Para Adélia, o PL 896/2023, especialmente após o substitutivo apresentado pelo grupo de trabalho da Câmara Federal, representa avanço significativo no ordenamento jurídico brasileiro, incluindo também o enfrentamento das raízes das violências de gênero e acrescentando dispositivos quanto ao combate de violências e discriminações nos meios digitais, que tem sido espaço de divulgação de discursos de ódio sem os limites necessários.
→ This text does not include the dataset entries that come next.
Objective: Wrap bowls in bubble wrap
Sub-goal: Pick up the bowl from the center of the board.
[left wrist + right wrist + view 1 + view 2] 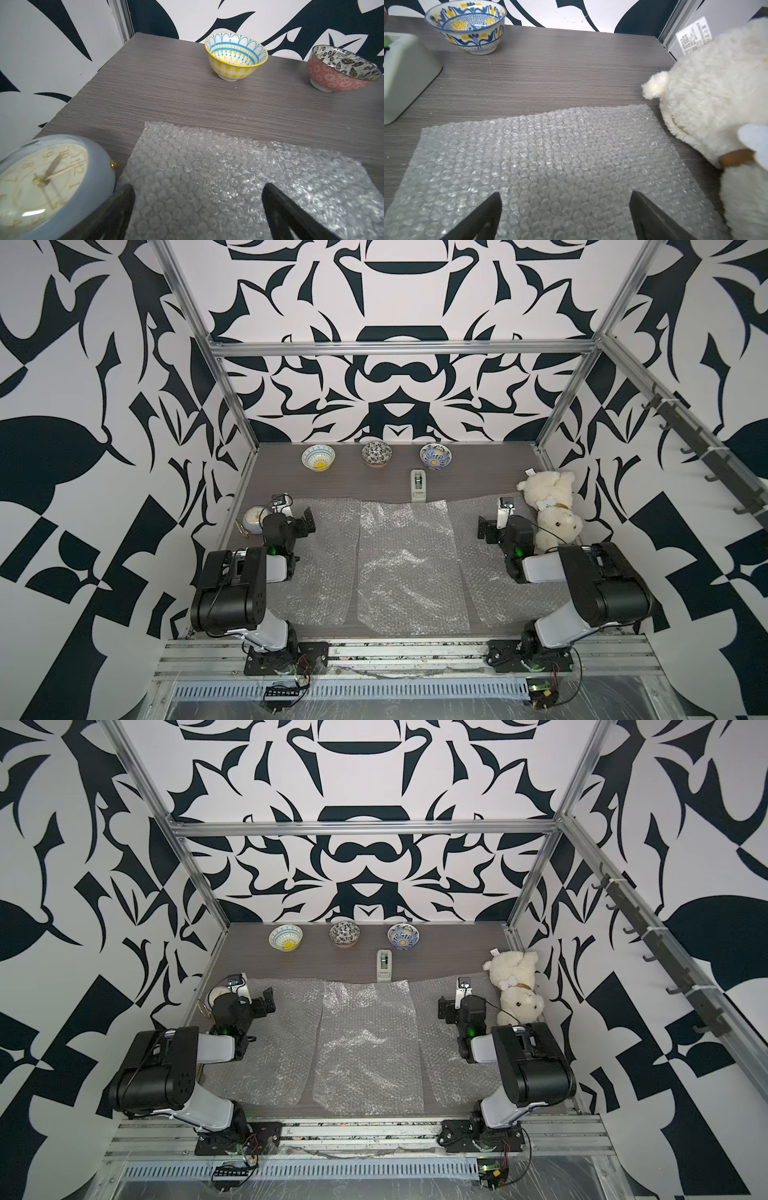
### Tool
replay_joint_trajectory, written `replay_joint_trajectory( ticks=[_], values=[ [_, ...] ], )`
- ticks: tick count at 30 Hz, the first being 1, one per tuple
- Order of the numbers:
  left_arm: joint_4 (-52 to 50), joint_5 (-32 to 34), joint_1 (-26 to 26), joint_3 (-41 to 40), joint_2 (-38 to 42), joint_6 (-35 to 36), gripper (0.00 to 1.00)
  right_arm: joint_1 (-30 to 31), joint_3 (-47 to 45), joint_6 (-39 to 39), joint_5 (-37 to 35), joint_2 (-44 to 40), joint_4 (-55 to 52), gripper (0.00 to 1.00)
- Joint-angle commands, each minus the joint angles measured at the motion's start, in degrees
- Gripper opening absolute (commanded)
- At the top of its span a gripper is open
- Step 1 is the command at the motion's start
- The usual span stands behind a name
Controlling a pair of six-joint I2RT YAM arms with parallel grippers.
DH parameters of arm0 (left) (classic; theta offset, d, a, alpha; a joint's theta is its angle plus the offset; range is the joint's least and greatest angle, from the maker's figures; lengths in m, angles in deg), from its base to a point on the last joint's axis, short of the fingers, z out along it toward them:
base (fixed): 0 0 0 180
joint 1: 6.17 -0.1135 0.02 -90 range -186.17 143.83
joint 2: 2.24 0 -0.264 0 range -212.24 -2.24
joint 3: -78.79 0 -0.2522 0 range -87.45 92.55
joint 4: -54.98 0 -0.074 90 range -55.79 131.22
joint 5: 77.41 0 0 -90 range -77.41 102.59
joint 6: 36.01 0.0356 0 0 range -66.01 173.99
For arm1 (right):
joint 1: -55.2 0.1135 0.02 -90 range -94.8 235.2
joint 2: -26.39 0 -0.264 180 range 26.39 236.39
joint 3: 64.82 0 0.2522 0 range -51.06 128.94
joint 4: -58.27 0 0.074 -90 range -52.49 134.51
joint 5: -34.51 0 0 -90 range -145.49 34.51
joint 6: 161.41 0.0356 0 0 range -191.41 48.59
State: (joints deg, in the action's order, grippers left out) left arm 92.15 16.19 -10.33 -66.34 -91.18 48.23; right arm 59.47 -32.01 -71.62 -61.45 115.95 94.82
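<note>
Three bowls stand upright in a row across the upper middle of both top views, near the back edge of the table (478, 472). The blue-and-yellow bowl (318, 457) is to the left, the black floral bowl (377, 453) in the centre and the blue-patterned bowl (434, 455) to the right. They are well apart and none is wrapped. Three sheets of bubble wrap lie flat side by side across the centre of the frame: left sheet (324, 568), middle sheet (409, 568), right sheet (490, 572). Whether their long edges overlap I cannot tell. The left gripper (198, 187) hangs over the far end of the left sheet, jaws spread wide with nothing between them. The right gripper (565, 194) hangs the same way over the right sheet. Judgement: the step in hand is fetching a first bowl. Each arm should take the bowl nearest it, pinching the rim with one finger inside and one outside. The glaze looks slippery, so seat the grip deep. Set the bowl mid-sheet, and pin the light sheet with the other arm before folding. Hazards: the tape dispenser (418, 486) is just in front of the blue-patterned bowl, the clock (253, 520) is beside the left gripper at left-centre, and the plush bear (548, 510) crowds the right gripper at right-centre.
</note>
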Motion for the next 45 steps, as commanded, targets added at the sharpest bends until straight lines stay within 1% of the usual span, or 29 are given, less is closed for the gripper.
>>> replay_joint_trajectory(
  ticks=[1, 40, 43, 45],
  values=[
    [-0.75, -0.52, -0.27, 1.05, 0.32, 0.49, 1.0, 0.14, 1.45, -0.31, 0.42, -1.1, 0.73, 1.0],
    [-0.62, -0.52, -0.23, 0.97, 0.4, 0.66, 1.0, 0.21, 1.13, -0.11, -0.29, -1.29, 1.32, 1.0],
    [-0.25, -0.43, -0.15, 0.79, 0.46, 0.75, 1.0, 0.14, 0.94, 0.51, -2.06, -4.9, -1.32, 1.0],
    [-0.93, 0.55, -0.21, 0.69, 1.98, 0.32, 1.0, 0.14, 2.49, 0.9, -3.14, -9.9, -8.87, 1.0]
  ],
)
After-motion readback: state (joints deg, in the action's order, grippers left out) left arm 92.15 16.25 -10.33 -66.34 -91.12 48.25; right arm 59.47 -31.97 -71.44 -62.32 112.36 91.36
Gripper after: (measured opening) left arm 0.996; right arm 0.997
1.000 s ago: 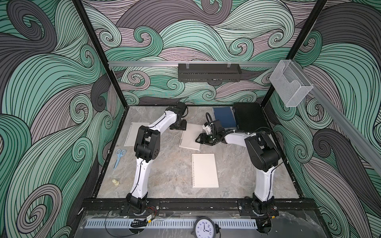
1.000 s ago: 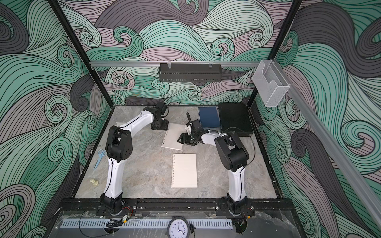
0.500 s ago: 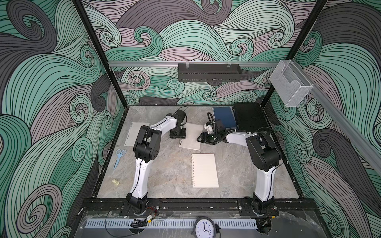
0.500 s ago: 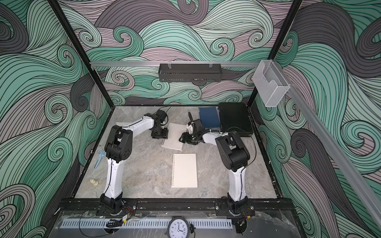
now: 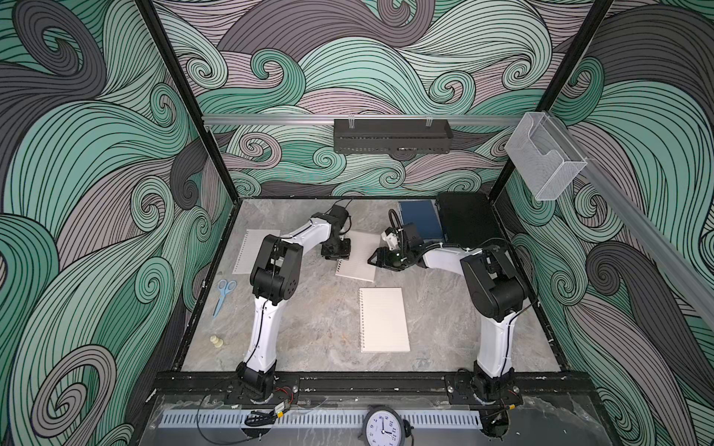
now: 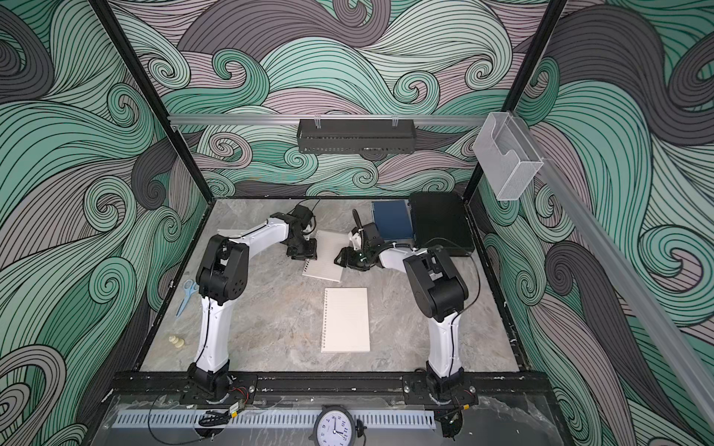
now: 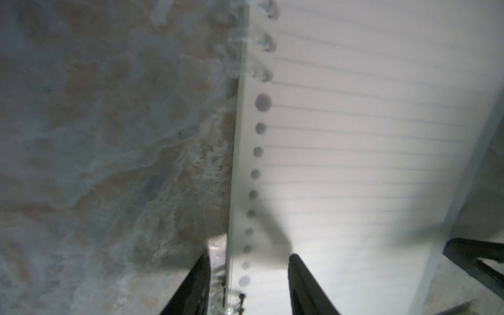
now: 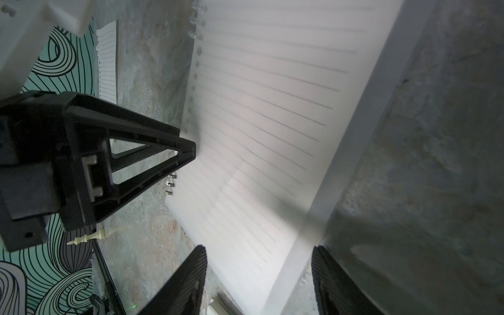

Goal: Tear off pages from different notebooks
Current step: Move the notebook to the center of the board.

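White lined notebook [image 5: 358,263], flanked both sides
My left claw [image 7: 249,259] straddles its punched edge; right claw [image 8: 259,252] opposite — both spread.

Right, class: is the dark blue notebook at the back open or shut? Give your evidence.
Shut. The dark blue notebook lies flat, its cover facing up in both top views; no inner page shows.

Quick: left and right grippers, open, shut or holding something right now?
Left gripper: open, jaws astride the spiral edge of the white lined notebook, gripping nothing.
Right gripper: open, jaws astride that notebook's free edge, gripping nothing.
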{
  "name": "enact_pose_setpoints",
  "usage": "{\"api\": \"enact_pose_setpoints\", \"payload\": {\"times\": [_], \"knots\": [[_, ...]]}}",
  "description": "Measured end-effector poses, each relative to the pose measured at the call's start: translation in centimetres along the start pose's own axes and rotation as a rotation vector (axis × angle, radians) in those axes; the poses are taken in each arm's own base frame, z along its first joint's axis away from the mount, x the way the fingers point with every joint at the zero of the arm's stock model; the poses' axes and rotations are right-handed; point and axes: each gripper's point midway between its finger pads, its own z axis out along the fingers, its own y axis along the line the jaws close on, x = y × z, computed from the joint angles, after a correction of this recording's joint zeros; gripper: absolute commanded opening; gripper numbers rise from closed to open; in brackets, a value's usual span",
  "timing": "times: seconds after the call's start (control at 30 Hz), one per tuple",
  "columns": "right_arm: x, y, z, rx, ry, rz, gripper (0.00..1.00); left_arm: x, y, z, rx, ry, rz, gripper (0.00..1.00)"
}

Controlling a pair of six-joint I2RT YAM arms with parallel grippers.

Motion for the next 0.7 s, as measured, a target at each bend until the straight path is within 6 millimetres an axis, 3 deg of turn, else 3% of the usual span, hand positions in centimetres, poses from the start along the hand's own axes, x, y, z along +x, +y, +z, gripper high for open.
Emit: {"api": "enact_pose_setpoints", "payload": {"times": [0.23,0.47,0.7], "knots": [[0.0,0.0,0.2,-0.005,0.002,0.004,0.63,-1.6,1.1,0.3,-0.006,-0.019,-0.036,0.33],[-0.3,0.2,1.0,-0.041,0.000,0.027,0.61,-3.1,2.1,0.2,0.006,-0.040,-0.065,0.34],[-2.0,1.2,2.6,-0.111,-0.023,0.040,0.60,-3.8,3.6,0.0,-0.049,-0.049,-0.073,0.40]]}}
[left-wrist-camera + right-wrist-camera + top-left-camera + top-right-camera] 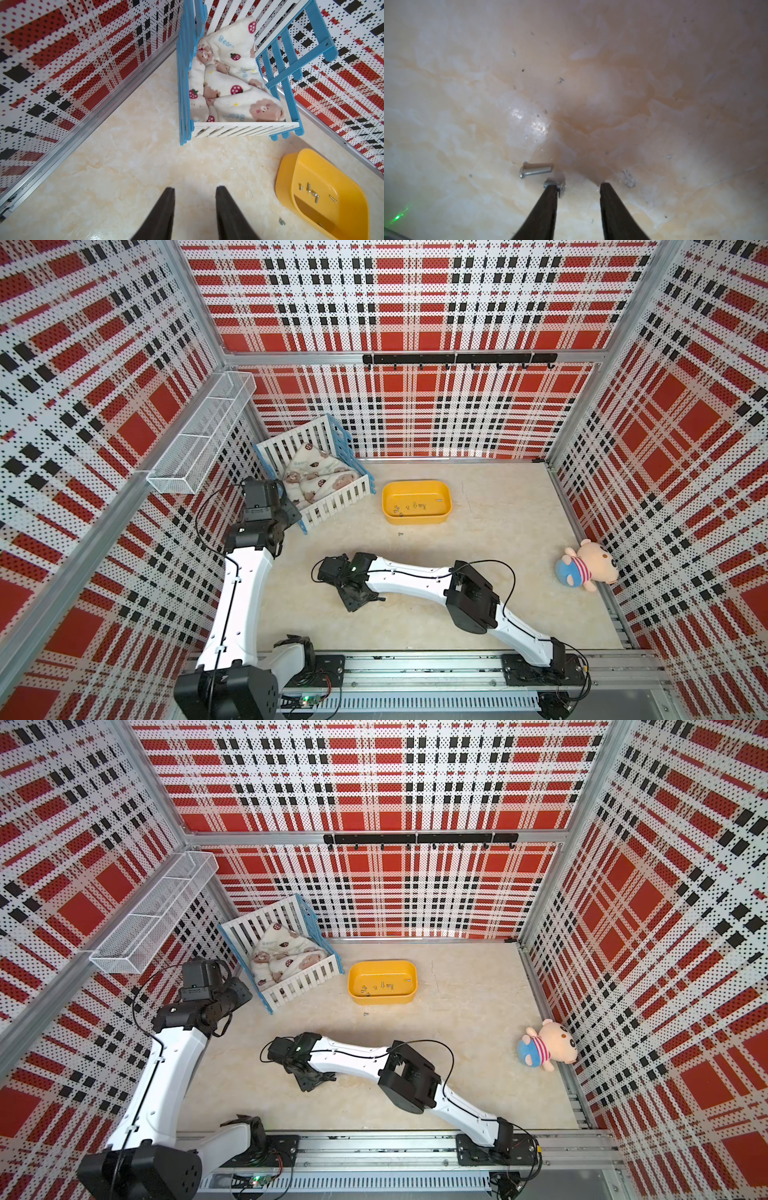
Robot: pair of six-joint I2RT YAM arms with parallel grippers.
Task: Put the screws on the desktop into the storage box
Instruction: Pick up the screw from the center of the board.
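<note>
Right claw point(579, 186) down at bench point(612, 83), part-open w/ nothing betw fingers: screw point(536, 169) lies just outside one fingertip point(549, 195), long axis along closing line, 2nd screw point(557, 185) touches that tip, so needs recentring; storage box point(417, 519) sits farther back; left claw point(194, 189) open, empty, by crib point(245, 124).

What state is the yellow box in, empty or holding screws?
Not empty: several small screws lie inside the yellow storage box; one more screw lies outside it on the desktop.

Left arm point(239, 597) and right arm point(411, 577): glossy white shells, black joint housings point(471, 601), looping black cables point(490, 561), tapered black gripper fingers point(164, 212).
</note>
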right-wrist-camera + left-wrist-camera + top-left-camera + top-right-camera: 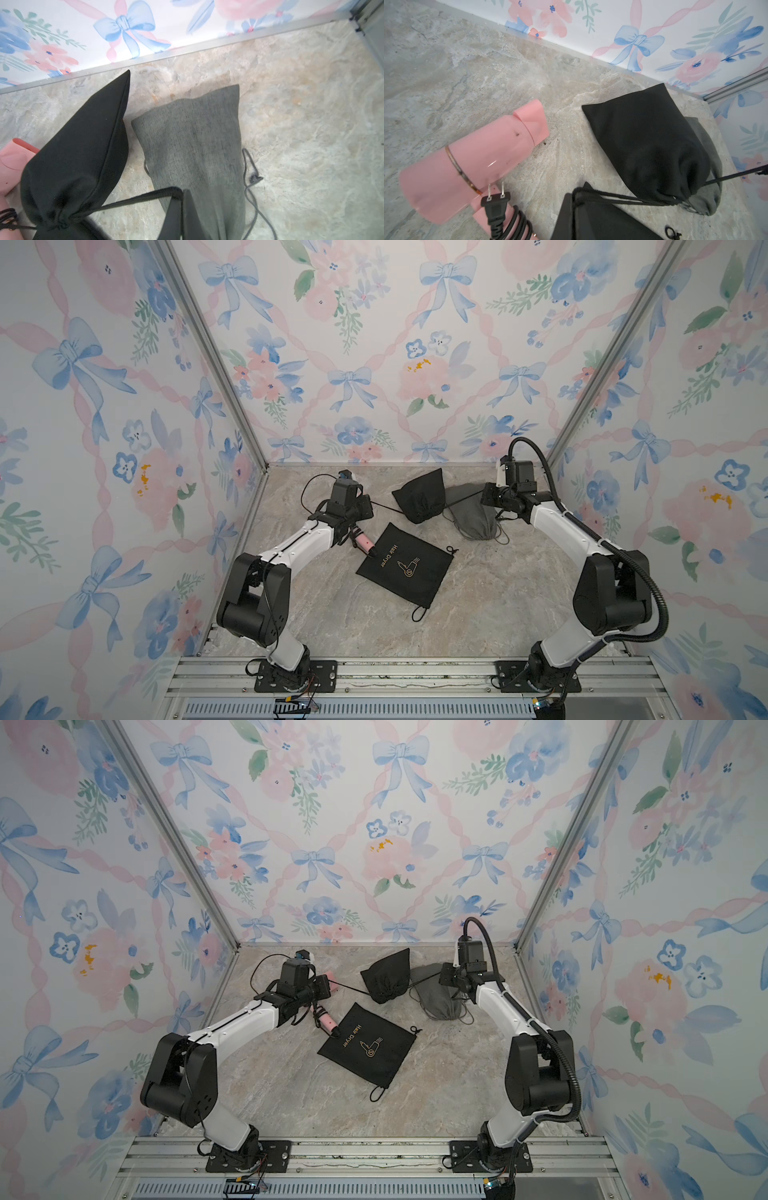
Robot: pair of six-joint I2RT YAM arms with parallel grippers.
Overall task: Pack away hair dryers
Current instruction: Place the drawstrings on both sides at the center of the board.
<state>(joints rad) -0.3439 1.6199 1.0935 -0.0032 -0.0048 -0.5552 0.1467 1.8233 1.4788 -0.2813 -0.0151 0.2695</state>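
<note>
Left gripper point(576, 193) and right gripper point(179, 193), each clamped on a drawstring point(135, 199), pull opposite ways, apparently cinching the bulging black pouch point(419, 497). The pink hair dryer point(467, 158) lies unpacked beside a flat printed pouch point(405, 568).

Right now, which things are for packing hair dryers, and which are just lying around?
For the job: pink hair dryer; flat black pouch; bulging black pouch, its drawstrings pinched by the left tool and right tool.
Just lying about: grey pouch, not gripped.
</note>
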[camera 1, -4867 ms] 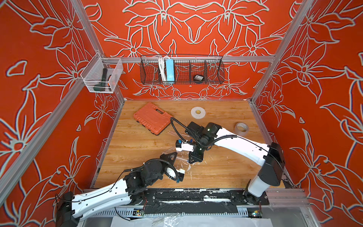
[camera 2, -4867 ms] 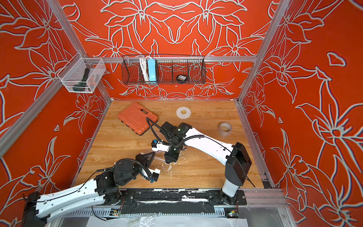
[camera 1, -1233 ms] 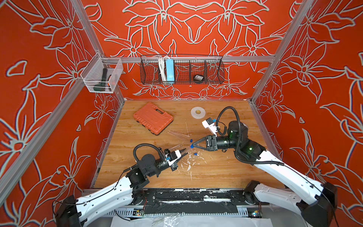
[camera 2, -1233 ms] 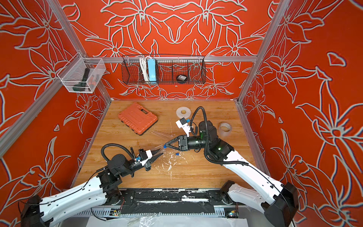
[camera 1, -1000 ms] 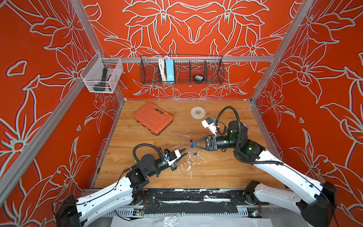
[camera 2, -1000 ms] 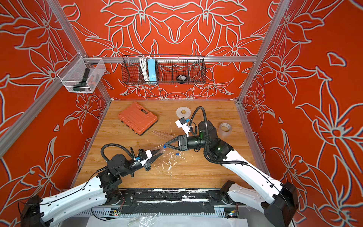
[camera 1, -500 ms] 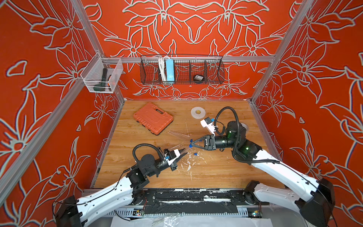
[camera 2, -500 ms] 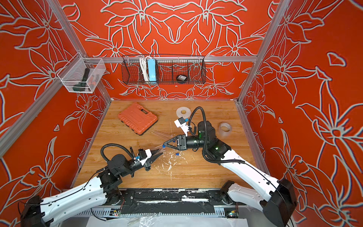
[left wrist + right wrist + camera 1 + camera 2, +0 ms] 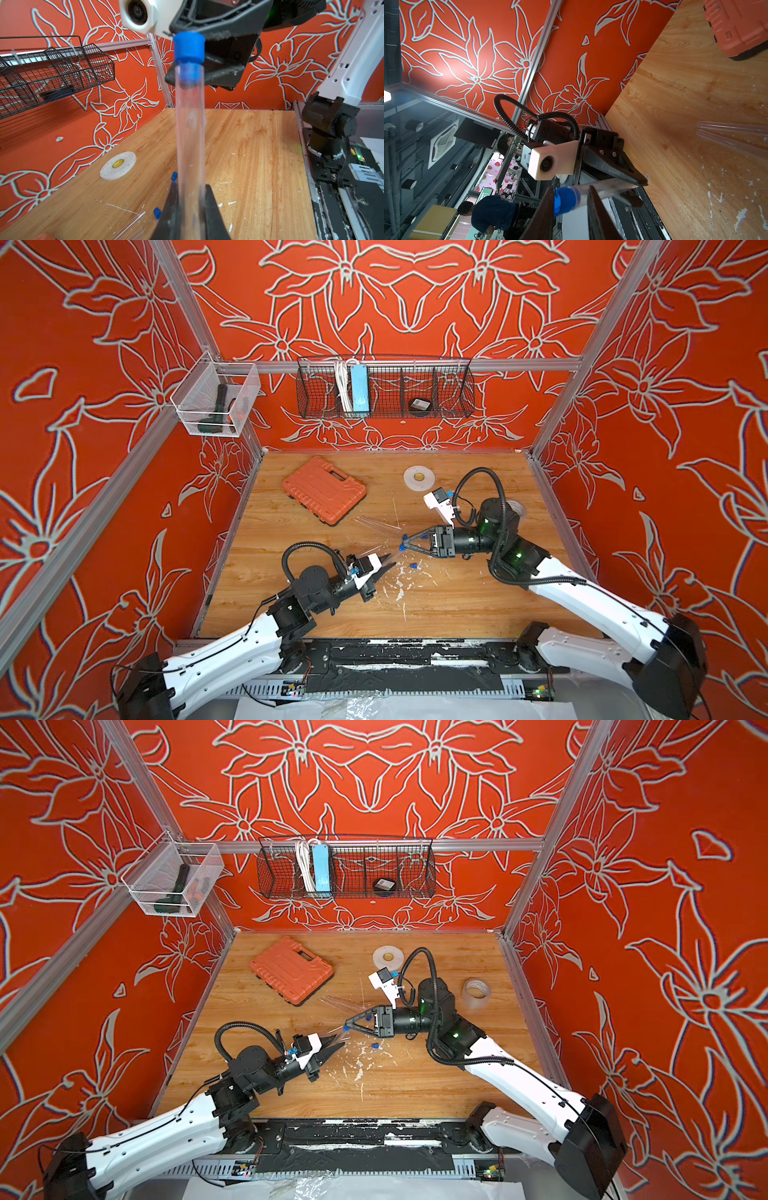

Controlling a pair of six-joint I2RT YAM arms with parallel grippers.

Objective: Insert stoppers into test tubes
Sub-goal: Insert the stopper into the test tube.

Além disso, ela destaca que o substitutivo propõe a alteração da tipificação original do ato de misoginia, definido como a prática, a indução ou a incitação de violência, de restrição ao pleno exercício de direitos ou de ofensa à dignidade da mulher, em razão da condição de mulher.
“Assim vem cobrir lacuna existente no Direito brasileiro, criminalizando condutas que, se deixadas sem limite, podem culminar em violências graves, inclusive feminicídio e estupros.”
Na avaliação da especialista, caberá ao julgador analisar, no caso concreto, a configuração dessas condutas. “E elas não são aleatórias, nem de amplitude indefinível. Leis penais comportam expressões que, muitas vezes, têm certa abrangência, como motivo fútil e meio cruel, mas a jurisprudência confere substância a esses conceitos. Só tenho que aplaudir essa proposta.”